Dealers don't want these cars. They sit on the car all year long, the dealer has to sell them at or near invoice to finally get rid of them, and they incure hefty floorplan fees in the mean time.

There is a small enthusiast group on these sites that loves the wagons, but they are not reflective of the entire BMW customer base. As soon as they introduce the X3, there will be even more potential customers changing their minds (the ones that were only planning on buying the E46iT for its price and would really rather have an SUV/SAV).

Speak with your wallets. Letters to BMW telling them how much you all love the car is worthless unless you are willing to go out there and buy them. Sure, BMW loves getting letters from fans of their cars, but those letters mean nothing to them if those same cars are not selling and are just tying up dealer's inventory.


----------



## ·clyde· (Dec 26, 2001)

SARAFIL said:


> *The sales just aren't there for BMW wagons. Sure, on paper they sound great. If everyone here that says "I'd definately buy an E46 iT" actually went out and bought one, then maybe it would have a chance at survival. As it is, they sit on the dealers lots for months and months with no interest.*


I'd like to hear from Jon and the others with BMW dealership experience sound off about that (but I don't expect them to be able to). When I was shopping for an E46 Touring in late 2001 there were wait lists out the door for the RWD iT at all the dealerships and got lucky with a quick xiT production slot. At the dealerships where I did not buy, they tried to talk me into buying a sedan, some of them were kind of high pressure too. At the dealership where I did buy, my salesman said that he could get me a better deal by ~$500 less over invoice on a sedan, but that was only in response to my asking. He (and the others at the other dealerships) said that the E46 Tourings went quickly.

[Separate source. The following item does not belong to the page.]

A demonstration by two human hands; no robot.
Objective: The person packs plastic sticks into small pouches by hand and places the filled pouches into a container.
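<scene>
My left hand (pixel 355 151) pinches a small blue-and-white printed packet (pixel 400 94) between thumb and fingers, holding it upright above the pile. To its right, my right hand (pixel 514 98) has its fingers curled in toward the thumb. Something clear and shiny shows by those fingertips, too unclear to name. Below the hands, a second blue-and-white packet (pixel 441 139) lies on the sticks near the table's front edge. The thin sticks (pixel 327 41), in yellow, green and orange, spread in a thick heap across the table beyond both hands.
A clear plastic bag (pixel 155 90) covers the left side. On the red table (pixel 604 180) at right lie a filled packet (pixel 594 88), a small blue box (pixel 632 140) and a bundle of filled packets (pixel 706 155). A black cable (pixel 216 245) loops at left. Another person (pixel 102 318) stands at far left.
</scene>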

> *Dealers don't want these cars. They sit on the car all year long, *


I'd really like to hear from someone with a broader experience or base of knowledge than either of us has. Our conflicting anecdotal experiences don't clarify the situation at all. The only thing that we know for sure is that BMW doesn't sell a lot of E46 Tourings in the US. We don't really know why though.


----------



## SARAFIL (Feb 19, 2003)

[email protected] said:


> *I'd like to hear from Jon and the others with BMW dealership experience sound off about that ...
> 
> I'd really like to hear from someone with a broader experience or base of knowledge than either of us has. Our conflicting anecdotal experiences don't clarify the situation at all. The only thing that we know for sure is that BMW doesn't sell a lot of E46 Tourings in the US. We don't really know why though. *


FWIW, I have 3 years of BMW dealer experience behind me (in both Sales and Aftersales)

I don't expect Jon to come back and tell you he has lines of customers anxious to get their spot on the E46iT waiting lists.


----------



## mbr129 (Aug 23, 2002)

Like I said before, I am not against BMW offering the X3 if they think there is a market opportunity and would be profitable for them to introduce such a vehicle. But there is no reason for them not to offer the car as an ordered car. I see enough E46iT's on the road to know that people buy them. Maybe not a lot of them, but enough that if a customer were to back down on an ordered wagon, they could sell it eventually. Why not just offer it? A 330iT/xiT would cost them no more trouble to offer than a 330i/xiT as far as regulations etc. It's the same thing. 

I can guarantee you they sold less Z8's than they did E46 wagons. So why not offer them if it will keep their enthusiast base happy. They surely would not lose money on them, but it gives them exposure to a market in case it suddenly booms. 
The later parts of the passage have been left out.